When I finally became a mum, I thought life would become a slightly more realistic version of the Disney dream! I thought it would be very enjoyable; we would continuously feel loving towards each other, deeply enjoy being together and the birth of our first born would enlighten our lives entirely.

What a shock reality was!

I became the mum of a newborn daughter who didn’t want to be touched. My shock, sadness, doubt and guilt were overwhelming.

Was it me? Didn’t I love her the right way? Had my upbringing damaged my ability to love her enough and connect with her properly? How would I ever know if I loved her enough? Had my daughter felt my doubts about my ability to mother when she was in uterus? Had the pain of my illness affected her so badly she wasn’t able to love? Had I already messed her up for life? Would she ever be able to have a fulfilling life if I wasn’t able to give her a good start? The questions ran through my head constantly.

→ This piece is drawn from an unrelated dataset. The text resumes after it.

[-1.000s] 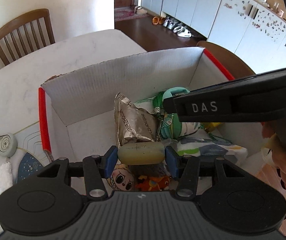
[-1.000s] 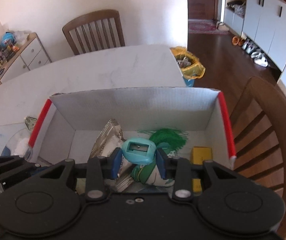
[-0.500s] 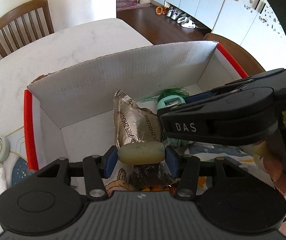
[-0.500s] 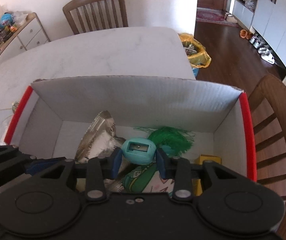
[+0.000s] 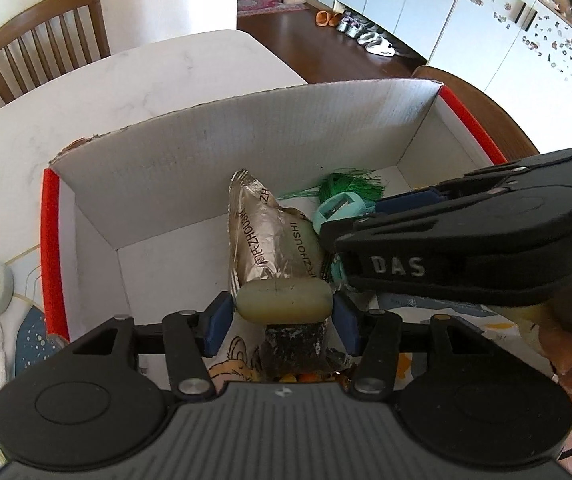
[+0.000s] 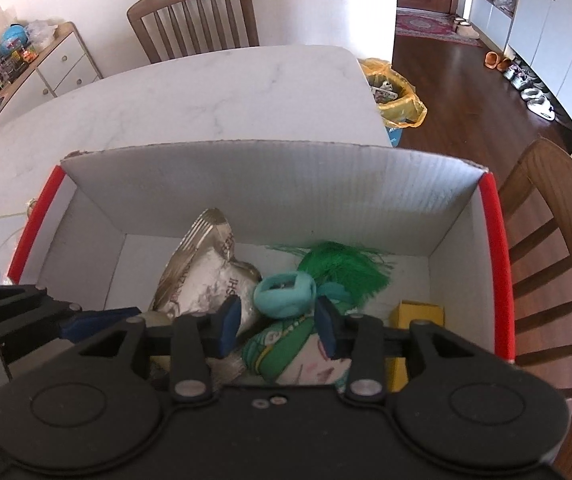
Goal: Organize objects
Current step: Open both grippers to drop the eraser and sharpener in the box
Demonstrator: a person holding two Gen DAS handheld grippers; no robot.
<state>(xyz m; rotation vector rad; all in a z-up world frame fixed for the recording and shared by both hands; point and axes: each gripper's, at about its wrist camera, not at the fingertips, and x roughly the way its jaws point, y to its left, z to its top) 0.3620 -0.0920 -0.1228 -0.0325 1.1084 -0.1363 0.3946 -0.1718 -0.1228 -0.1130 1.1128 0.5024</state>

Our baby daughter slept less than we did, and woke us every one and half hours screaming her head off. She didn’t play at all, was only interested in communicating, and was physically and verbally very frustrated and angry when I didn’t understand what she was trying to get across. She was very clumsy and wasn’t able to hold anything in her hands as was developmentally expected.

Everybody I spoke with thought there was something really worrisome going on. “She should sleep more!” they said, and questioned what I was doing that kept her from sleeping or that made her so frustrated. The opinions wavered between extremes. I shouldn’t breastfeed her on demand or I should breastfeed her more on demand. I should let her scream at night and let her fall asleep on her own or not leave her on her own any moment of the day. Of course, the comments, and the non-verbal clues, in my social environment triggered in me many unhelpful thoughts.

Self Doubt

What was I doing wrong? Why couldn’t I get her to sleep longer? How would she ever be able to function in life if she didn’t sleep enough? How was I ever again going to function properly in life if I didn’t sleep enough?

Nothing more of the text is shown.